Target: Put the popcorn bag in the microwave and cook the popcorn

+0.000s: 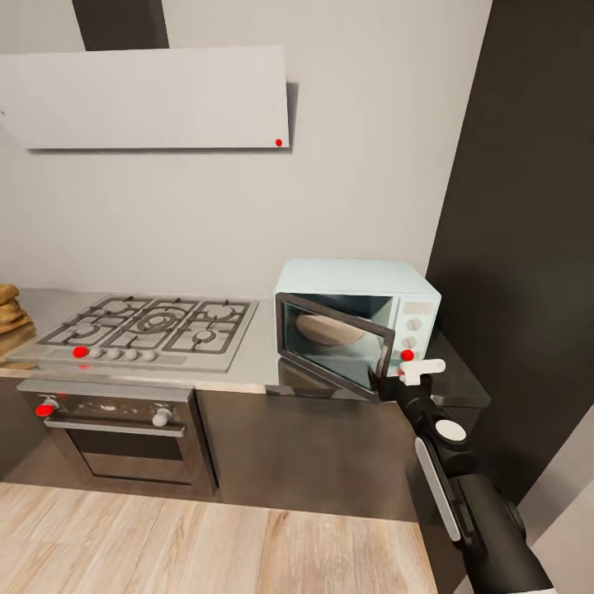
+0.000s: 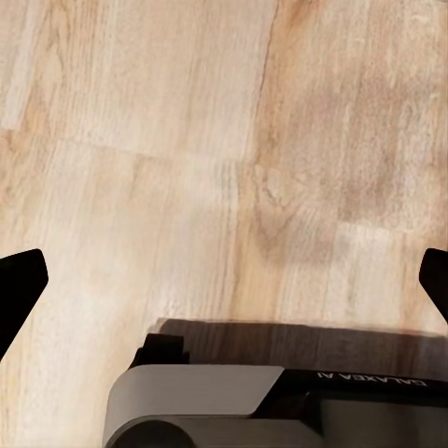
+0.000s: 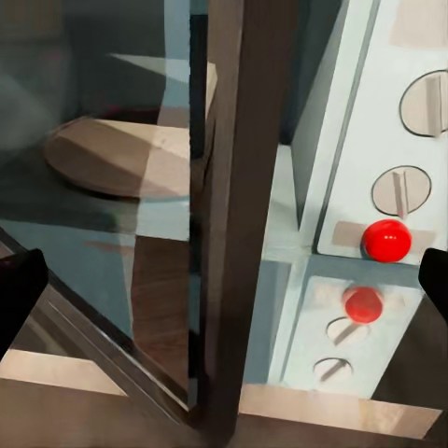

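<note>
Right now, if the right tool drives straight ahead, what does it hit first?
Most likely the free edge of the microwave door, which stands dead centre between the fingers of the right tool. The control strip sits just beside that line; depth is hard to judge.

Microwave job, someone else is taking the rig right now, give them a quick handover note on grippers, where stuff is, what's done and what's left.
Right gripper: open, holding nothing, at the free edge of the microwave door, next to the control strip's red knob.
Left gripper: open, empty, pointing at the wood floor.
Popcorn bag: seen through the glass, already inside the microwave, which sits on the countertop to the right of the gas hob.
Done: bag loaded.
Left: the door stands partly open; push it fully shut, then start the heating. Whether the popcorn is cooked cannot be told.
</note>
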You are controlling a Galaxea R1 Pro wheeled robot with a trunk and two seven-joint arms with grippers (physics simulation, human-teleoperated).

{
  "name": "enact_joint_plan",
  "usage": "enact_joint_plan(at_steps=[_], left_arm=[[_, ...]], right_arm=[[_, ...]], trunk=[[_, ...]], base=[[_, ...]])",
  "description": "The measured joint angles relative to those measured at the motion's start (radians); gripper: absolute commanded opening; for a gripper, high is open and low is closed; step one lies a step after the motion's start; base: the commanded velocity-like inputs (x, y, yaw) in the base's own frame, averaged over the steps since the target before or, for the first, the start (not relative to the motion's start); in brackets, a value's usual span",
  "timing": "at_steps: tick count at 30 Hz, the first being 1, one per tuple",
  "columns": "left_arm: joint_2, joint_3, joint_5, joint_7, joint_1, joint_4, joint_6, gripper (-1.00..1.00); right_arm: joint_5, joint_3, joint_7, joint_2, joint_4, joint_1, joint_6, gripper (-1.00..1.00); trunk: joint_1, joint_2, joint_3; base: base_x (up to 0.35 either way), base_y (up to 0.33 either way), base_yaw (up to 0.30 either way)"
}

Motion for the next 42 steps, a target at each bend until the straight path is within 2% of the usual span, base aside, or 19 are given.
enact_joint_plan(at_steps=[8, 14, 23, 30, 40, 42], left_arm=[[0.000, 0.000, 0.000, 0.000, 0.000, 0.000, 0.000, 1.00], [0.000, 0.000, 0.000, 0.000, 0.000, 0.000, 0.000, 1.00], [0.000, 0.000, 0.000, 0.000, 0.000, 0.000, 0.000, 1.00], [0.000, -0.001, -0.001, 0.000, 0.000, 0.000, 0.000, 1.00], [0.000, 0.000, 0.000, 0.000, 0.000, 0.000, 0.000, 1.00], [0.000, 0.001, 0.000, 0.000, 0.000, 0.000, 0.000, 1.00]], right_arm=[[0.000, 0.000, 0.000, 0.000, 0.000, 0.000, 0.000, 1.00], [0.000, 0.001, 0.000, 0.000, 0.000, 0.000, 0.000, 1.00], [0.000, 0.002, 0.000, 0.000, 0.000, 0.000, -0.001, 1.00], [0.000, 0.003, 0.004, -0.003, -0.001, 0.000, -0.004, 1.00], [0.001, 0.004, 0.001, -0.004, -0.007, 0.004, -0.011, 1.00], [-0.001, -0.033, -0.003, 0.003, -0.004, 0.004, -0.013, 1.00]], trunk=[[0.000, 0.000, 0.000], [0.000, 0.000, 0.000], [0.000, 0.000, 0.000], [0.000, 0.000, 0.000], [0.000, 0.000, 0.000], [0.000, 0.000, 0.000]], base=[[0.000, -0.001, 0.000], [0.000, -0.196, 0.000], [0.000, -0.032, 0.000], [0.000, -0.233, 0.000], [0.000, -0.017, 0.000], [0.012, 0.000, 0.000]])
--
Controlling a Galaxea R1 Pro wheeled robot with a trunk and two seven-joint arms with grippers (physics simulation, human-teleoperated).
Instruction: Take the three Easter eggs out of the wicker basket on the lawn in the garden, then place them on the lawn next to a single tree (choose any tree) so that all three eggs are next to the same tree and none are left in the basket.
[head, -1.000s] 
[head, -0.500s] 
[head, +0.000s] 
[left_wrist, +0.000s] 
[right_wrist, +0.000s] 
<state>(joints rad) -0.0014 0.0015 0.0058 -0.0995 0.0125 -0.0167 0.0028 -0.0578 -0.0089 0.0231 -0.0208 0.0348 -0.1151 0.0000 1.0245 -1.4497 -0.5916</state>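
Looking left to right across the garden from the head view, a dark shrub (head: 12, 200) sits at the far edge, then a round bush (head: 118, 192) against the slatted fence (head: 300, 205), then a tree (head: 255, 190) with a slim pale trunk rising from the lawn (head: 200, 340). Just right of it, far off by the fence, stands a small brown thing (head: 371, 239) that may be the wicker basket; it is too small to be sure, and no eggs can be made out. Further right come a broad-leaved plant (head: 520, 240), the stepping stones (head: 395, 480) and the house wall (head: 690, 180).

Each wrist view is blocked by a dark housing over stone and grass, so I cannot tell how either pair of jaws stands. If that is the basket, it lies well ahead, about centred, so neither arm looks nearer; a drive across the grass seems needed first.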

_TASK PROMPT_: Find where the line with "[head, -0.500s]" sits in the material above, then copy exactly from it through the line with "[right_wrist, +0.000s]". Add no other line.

_SOLUTION TO THIS EXERCISE_:
[head, -0.500s] 
[head, +0.000s] 
[left_wrist, +0.000s] 
[right_wrist, +0.000s] 

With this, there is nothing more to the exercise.